Cross-Domain Few-Shot Object Detection via Enhanced Open-Set Object Detector

Yuqian Fu,Yu Wang,Yixuan Pan,Lian Huai,Xingyu Qiu,Zeyu Shangguan,Tong Liu,Yanwei Fu,Luc Van Gool,Xingqun Jiang
2024-09-27
Abstract:This paper studies the challenging cross-domain few-shot object detection (CD-FSOD), aiming to develop an accurate object detector for novel domains with minimal labeled examples. While transformer-based open-set detectors, such as DE-ViT, show promise in traditional few-shot object detection, their generalization to CD-FSOD remains unclear: 1) can such open-set detection methods easily generalize to CD-FSOD? 2) If not, how can models be enhanced when facing huge domain gaps? To answer the first question, we employ measures including style, inter-class variance (ICV), and indefinable boundaries (IB) to understand the domain gap. Based on these measures, we establish a new benchmark named CD-FSOD to evaluate object detection methods, revealing that most of the current approaches fail to generalize across domains. Technically, we observe that the performance decline is associated with our proposed measures: style, ICV, and IB. Consequently, we propose several novel modules to address these issues. First, the learnable instance features align initial fixed instances with target categories, enhancing feature distinctiveness. Second, the instance reweighting module assigns higher importance to high-quality instances with slight IB. Third, the domain prompter encourages features resilient to different styles by synthesizing imaginary domains without altering semantic contents. These techniques collectively contribute to the development of the Cross-Domain Vision Transformer for CD-FSOD (CD-ViTO), significantly improving upon the base DE-ViT. Experimental results validate the efficacy of our model.
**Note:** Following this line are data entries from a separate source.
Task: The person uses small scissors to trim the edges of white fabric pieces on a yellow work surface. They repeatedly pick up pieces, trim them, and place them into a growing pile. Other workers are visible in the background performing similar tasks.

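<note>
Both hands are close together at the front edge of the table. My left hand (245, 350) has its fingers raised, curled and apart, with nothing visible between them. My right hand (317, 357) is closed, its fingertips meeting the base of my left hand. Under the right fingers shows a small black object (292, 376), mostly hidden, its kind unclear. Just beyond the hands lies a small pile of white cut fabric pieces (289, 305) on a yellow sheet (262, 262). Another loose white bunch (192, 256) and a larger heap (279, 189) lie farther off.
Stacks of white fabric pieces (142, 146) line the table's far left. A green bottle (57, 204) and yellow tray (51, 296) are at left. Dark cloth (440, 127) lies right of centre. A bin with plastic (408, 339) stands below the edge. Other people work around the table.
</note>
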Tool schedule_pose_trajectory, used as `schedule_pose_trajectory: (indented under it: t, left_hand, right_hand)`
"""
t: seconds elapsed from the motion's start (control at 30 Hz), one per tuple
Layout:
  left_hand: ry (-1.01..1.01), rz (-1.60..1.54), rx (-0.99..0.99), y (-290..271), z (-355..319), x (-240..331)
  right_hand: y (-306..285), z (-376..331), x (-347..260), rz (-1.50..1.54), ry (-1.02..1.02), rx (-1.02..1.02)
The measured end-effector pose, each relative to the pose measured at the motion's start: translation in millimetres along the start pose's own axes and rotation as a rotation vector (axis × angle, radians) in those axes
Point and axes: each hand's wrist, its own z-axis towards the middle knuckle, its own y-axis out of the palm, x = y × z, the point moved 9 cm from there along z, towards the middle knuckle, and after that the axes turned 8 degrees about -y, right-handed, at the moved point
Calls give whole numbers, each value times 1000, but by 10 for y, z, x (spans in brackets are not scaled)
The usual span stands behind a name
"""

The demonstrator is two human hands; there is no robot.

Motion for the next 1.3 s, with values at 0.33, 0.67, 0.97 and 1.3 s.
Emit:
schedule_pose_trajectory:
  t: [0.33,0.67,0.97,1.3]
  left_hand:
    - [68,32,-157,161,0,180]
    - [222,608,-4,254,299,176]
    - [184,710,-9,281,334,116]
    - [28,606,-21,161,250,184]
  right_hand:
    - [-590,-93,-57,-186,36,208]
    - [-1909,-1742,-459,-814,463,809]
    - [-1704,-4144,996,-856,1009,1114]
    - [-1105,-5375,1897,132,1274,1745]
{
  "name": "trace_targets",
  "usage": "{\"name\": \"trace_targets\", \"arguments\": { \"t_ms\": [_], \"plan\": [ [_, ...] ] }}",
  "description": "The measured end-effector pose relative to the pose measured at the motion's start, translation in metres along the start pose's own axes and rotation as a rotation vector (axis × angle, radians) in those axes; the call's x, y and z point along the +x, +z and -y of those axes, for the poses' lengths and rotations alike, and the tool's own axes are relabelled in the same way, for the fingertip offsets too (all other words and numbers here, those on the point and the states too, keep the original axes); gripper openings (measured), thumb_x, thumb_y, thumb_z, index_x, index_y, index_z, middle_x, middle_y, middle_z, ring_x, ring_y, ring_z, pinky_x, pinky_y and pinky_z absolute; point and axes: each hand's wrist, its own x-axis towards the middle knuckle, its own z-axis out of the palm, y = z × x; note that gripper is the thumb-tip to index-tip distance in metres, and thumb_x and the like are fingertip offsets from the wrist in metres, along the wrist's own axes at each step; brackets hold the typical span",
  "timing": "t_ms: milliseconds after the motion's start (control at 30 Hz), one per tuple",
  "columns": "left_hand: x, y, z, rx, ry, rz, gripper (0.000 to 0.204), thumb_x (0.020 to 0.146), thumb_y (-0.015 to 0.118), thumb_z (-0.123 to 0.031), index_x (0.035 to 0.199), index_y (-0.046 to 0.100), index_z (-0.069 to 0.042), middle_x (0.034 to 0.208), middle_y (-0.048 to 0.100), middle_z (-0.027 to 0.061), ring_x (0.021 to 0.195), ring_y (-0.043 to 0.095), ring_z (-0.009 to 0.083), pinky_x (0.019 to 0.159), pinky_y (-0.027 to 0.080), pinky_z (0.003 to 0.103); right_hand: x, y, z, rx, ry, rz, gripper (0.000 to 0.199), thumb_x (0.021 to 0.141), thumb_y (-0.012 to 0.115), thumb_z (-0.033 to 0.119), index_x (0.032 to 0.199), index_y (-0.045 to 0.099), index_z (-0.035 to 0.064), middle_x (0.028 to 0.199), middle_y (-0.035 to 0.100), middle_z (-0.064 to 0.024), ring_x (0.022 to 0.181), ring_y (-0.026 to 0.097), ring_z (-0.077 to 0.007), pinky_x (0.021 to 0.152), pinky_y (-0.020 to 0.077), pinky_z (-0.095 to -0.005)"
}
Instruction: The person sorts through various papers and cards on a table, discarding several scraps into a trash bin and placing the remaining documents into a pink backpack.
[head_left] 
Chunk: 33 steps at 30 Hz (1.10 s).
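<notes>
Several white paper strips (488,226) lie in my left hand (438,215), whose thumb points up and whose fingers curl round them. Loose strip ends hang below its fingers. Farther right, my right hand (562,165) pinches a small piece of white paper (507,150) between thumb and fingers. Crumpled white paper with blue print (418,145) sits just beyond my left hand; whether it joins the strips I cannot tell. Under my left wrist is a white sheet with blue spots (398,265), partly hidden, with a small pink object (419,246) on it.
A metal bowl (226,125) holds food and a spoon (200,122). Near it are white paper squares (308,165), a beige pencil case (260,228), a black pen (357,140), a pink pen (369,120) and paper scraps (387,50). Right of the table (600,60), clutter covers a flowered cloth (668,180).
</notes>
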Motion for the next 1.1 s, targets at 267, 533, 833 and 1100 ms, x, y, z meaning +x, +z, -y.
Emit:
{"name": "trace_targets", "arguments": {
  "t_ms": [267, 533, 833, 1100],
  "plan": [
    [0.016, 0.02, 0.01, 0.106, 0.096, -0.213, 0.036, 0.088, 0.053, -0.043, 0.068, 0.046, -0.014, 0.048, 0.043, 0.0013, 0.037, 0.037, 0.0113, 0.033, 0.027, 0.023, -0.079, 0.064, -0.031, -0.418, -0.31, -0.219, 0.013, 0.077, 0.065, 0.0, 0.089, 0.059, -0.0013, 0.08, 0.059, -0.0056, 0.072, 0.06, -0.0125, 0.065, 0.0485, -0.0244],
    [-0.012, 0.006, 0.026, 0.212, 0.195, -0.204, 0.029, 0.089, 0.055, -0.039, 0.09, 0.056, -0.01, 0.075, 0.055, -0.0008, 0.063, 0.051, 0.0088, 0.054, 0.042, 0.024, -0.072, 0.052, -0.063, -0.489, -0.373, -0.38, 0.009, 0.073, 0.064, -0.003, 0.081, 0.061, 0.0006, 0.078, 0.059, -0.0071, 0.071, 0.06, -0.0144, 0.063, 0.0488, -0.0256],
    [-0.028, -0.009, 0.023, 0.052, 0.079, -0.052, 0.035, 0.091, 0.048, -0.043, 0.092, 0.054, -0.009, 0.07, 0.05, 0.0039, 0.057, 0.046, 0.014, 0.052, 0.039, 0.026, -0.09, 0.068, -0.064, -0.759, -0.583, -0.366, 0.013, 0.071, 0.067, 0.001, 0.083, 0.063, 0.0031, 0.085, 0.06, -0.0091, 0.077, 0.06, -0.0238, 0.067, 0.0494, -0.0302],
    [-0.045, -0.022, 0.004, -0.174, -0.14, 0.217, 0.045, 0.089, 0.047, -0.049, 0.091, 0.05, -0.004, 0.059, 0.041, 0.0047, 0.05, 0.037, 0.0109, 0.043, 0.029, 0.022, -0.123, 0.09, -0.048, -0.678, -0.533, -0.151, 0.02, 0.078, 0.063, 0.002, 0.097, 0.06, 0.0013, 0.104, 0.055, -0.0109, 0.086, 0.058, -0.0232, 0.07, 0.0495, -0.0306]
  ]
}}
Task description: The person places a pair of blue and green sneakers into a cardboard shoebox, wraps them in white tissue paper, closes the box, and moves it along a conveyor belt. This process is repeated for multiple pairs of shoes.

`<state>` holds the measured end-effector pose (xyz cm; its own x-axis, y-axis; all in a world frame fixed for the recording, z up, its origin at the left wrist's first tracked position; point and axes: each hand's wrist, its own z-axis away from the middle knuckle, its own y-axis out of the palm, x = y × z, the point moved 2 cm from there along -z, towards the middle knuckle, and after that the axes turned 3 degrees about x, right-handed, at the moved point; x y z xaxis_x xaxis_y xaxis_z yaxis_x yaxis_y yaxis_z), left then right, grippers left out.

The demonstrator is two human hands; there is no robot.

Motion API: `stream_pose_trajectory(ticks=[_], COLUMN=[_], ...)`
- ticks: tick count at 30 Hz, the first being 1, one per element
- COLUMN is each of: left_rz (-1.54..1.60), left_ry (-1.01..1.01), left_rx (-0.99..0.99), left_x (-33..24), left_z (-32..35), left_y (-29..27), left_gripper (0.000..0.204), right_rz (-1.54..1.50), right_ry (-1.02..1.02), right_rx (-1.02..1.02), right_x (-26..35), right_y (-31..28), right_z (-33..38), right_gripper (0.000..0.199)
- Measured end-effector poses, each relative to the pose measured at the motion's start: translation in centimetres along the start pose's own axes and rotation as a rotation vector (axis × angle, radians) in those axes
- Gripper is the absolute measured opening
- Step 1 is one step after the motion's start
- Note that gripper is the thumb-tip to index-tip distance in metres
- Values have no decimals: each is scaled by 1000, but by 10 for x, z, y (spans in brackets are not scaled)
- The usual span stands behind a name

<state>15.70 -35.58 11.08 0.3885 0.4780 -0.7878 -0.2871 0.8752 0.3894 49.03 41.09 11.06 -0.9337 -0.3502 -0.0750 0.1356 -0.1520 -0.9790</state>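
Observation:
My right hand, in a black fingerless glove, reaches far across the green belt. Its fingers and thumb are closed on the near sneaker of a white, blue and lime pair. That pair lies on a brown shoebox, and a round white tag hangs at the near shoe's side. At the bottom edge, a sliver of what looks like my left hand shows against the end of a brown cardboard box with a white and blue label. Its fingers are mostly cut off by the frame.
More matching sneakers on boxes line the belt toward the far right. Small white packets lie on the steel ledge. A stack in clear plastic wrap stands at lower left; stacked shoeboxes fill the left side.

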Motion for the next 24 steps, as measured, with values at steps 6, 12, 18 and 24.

Computer Vision and Pattern Recognition,Machine Learning
What problem does this paper attempt to address?
### Problems Addressed by the Paper This paper investigates the challenges of Cross-Domain Few-Shot Object Detection (CD-FSOD), aiming to develop a model that can accurately detect objects in new domains using only a few annotated examples. Although Transformer-based open-set detectors (such as DE-ViT) perform well in traditional few-shot object detection, their generalization ability in CD-FSOD remains unclear. Specifically, the paper attempts to answer the following two questions: 1. **Can open-set detection methods easily generalize to CD-FSOD?** 2. **If not, how can the model be enhanced when facing significant domain gaps?** To answer the first question, the authors employed various metrics, including style, Inter-Class Variance (ICV), and Indefinable Boundary (IB), to understand the domain gap. Based on these metrics, they established a new benchmark dataset, CD-FSOD, to evaluate object detection methods, and found that most existing methods perform poorly in cross-domain tasks. To answer the second question, the authors proposed several novel modules to address these issues: - **Learnable Instance Features**: Enhancing the discriminative power of features by aligning the initially fixed instance features with the target categories. - **Instance Re-weighting Module**: Assigning higher weights to high-quality instances with slight IB, thereby mitigating the challenges posed by IB. - **Domain Prompting**: Enhancing the model's robustness to different styles by synthesizing virtual "domains" while maintaining semantic content consistency. These techniques collectively contribute to the development of a new Cross-Domain Vision Transformer (CD-ViTO), significantly improving the performance of the baseline DE-ViT. Experimental results validate the effectiveness of this model.